“An island named for a Dutch prince who never landed there.”
In September 1598, a Dutch fleet of eight ships under Admiral Wybrand van Warwyck anchored at what is now Grand Port on the island's southeast coast. The island had no permanent inhabitants, though Arab sailors had called it Dina Arobi and Portuguese navigators had logged it as Ilha do Cirne, the Island of the Dodo, as early as 1507. Van Warwyck named it Mauritius after Maurits van Nassau, Count of Nassau-Dillenburg and Stadtholder of Holland. The prince was 30 years old and had never been within four thousand miles of the Indian Ocean.
Maurits van Nassau, later styled Prince of Orange, was one of the most consequential military commanders of the late 16th century. He reformed the Dutch army, introduced disciplined drill, and turned the Dutch Republic into a power capable of contesting Spanish hegemony in Europe and competing with Portugal for Indian Ocean trade. The island named for him was essentially a naval resupply stop; the Dutch used it intermittently before establishing a permanent settlement in 1638. They abandoned Mauritius definitively in 1710, leaving behind sugar cane, deer, rats, and the last dodos.
The French claimed the island in 1715 and renamed it Île de France, erasing the Dutch name for nearly a century.

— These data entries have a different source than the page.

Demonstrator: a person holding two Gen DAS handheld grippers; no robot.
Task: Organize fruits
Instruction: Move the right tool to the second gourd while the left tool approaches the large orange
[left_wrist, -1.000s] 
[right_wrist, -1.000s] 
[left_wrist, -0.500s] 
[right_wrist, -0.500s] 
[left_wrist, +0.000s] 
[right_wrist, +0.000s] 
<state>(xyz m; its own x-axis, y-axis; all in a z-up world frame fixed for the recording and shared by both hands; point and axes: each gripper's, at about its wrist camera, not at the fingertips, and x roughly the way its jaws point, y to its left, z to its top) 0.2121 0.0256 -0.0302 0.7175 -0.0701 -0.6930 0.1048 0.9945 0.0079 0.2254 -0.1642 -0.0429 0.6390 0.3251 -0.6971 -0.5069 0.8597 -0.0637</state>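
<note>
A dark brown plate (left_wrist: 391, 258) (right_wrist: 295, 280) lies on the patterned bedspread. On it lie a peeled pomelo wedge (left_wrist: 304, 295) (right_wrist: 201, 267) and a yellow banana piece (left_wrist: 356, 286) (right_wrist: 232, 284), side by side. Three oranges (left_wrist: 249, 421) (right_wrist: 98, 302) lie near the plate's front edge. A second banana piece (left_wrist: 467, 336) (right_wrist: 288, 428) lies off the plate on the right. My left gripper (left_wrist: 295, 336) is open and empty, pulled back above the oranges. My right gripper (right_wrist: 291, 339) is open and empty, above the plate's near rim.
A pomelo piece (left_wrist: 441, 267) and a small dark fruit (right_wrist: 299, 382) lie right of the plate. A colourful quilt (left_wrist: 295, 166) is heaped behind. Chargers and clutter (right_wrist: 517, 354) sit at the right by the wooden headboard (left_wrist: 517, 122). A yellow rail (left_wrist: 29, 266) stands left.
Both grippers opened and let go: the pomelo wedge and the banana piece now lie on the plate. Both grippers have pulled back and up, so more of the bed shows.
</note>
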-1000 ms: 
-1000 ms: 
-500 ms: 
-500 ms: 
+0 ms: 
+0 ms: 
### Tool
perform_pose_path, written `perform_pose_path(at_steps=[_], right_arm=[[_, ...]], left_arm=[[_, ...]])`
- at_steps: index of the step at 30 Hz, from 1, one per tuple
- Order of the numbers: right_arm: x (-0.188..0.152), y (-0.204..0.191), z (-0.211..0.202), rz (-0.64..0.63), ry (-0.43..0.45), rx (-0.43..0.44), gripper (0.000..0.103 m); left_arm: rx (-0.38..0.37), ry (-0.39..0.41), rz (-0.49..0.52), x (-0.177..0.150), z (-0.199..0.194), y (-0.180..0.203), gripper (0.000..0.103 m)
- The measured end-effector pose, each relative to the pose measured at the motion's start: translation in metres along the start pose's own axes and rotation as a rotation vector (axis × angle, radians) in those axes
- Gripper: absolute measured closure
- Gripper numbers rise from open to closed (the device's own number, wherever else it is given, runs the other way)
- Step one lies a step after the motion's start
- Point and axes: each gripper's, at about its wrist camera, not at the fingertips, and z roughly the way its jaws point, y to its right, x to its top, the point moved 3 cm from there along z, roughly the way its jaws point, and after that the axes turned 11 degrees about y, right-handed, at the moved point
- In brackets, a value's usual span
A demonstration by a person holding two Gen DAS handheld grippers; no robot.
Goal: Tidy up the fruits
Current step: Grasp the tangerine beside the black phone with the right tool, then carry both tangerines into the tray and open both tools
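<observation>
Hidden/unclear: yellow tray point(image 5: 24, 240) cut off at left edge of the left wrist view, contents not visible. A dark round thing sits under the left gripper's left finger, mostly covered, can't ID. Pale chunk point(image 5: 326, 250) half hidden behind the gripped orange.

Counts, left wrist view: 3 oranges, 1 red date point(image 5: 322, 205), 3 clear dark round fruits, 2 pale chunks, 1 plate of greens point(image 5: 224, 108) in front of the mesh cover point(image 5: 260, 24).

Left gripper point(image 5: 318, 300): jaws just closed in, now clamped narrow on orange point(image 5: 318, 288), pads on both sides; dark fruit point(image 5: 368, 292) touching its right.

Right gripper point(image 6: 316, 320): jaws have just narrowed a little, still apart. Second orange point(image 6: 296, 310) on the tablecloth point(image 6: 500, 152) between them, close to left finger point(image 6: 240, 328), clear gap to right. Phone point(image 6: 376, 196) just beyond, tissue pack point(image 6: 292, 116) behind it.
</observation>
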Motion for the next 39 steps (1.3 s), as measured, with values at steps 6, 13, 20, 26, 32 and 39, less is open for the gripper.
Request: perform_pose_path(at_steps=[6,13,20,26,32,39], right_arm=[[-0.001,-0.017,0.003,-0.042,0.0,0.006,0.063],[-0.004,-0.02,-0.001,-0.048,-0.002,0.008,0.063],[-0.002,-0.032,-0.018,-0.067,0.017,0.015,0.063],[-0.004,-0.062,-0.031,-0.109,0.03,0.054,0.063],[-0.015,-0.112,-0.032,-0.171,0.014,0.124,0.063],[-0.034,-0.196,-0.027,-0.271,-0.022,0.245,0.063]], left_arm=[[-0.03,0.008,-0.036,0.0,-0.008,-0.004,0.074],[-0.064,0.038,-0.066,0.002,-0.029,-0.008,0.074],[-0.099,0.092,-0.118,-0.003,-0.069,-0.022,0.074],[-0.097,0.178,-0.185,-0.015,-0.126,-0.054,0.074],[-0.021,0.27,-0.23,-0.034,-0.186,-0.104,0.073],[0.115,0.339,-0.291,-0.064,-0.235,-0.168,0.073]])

Under French governance, and especially under Governor Mahé de Labourdonnais from 1735, it became a prosperous sugar colony built on enslaved African and indentured Indian labor. The British captured it in 1810 during the Napoleonic Wars and, unusually, restored the Dutch name: the island became Mauritius again. The 1814 Treaty of Paris confirmed British possession and the name has remained ever since.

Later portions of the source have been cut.